▶ Problem statement: All of the entries below are to be copied word for word.

▶ Task material:
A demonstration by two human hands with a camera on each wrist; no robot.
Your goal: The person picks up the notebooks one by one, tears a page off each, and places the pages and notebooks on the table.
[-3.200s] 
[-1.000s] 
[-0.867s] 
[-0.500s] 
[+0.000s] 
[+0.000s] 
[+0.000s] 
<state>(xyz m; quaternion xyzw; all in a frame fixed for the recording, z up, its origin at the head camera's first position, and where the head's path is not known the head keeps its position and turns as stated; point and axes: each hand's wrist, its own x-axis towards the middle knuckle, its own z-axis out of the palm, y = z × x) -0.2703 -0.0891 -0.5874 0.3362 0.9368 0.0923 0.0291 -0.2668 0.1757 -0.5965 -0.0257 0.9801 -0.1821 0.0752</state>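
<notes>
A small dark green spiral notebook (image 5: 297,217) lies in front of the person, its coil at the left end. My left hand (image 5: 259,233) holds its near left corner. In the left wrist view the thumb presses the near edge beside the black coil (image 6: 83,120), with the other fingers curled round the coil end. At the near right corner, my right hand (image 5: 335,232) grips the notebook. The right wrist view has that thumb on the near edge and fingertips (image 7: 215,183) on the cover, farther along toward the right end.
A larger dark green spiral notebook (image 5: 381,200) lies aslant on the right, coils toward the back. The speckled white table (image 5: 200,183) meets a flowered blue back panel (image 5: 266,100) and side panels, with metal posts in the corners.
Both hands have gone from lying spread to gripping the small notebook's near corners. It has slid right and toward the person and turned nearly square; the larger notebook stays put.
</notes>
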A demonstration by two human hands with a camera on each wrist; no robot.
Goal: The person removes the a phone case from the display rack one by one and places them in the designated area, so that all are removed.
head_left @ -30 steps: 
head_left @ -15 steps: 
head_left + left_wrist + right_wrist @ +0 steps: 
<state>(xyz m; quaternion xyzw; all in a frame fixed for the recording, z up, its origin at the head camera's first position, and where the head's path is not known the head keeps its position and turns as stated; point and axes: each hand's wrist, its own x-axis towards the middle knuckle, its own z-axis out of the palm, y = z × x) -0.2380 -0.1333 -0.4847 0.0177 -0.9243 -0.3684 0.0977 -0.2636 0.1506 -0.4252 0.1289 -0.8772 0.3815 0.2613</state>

▶ Task response:
A demonstration by two human hands with a camera on each wrist; no robot.
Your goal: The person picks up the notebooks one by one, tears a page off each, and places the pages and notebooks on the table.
[-3.200s] 
[-1.000s] 
[-0.867s] 
[-0.500s] 
[+0.000s] 
[+0.000s] 
[+0.000s] 
<state>(xyz m; quaternion xyzw; all in a frame fixed for the recording, z up, its origin at the head camera's first position, and where the head's path is not known the head keeps its position and turns as stated; point and axes: each hand's wrist, its own x-axis towards the middle knuckle, its own z-axis out of the palm, y = z × x) -0.2703 -0.0891 -0.5874 0.3362 0.9368 0.0923 0.0291 -0.2668 0.1757 -0.5965 -0.0257 0.9801 -0.1821 0.0752</state>
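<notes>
A small dark green spiral notebook (image 5: 297,217) lies in front of the person, its coil at the left end. My left hand (image 5: 259,233) holds its near left corner. In the left wrist view the thumb presses the near edge beside the black coil (image 6: 83,120), with the other fingers curled round the coil end. At the near right corner, my right hand (image 5: 335,232) grips the notebook. The right wrist view has that thumb on the near edge and fingertips (image 7: 215,183) on the cover, farther along toward the right end.
A larger dark green spiral notebook (image 5: 381,200) lies aslant on the right, coils toward the back. The speckled white table (image 5: 200,183) meets a flowered blue back panel (image 5: 266,100) and side panels, with metal posts in the corners.
Both hands have gone from lying spread to gripping the small notebook's near corners. It has slid right and toward the person and turned nearly square; the larger notebook stays put.
</notes>
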A demonstration by two human hands with a camera on each wrist; no robot.
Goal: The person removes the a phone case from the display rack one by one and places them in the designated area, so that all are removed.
head_left @ -30 steps: 
head_left @ -15 steps: 
head_left + left_wrist + right_wrist @ +0 steps: 
<state>(xyz m; quaternion xyzw; all in a frame fixed for the recording, z up, its origin at the head camera's first position, and where the head's path is not known the head keeps its position and turns as stated; point and axes: each hand's wrist, its own x-axis towards the middle knuckle, its own z-axis out of the palm, y = z × x) -0.2380 -0.1333 -0.4847 0.0177 -0.9243 -0.3684 0.0977 -0.2636 0.1506 -0.4252 0.1289 -0.8772 0.3815 0.2613</state>

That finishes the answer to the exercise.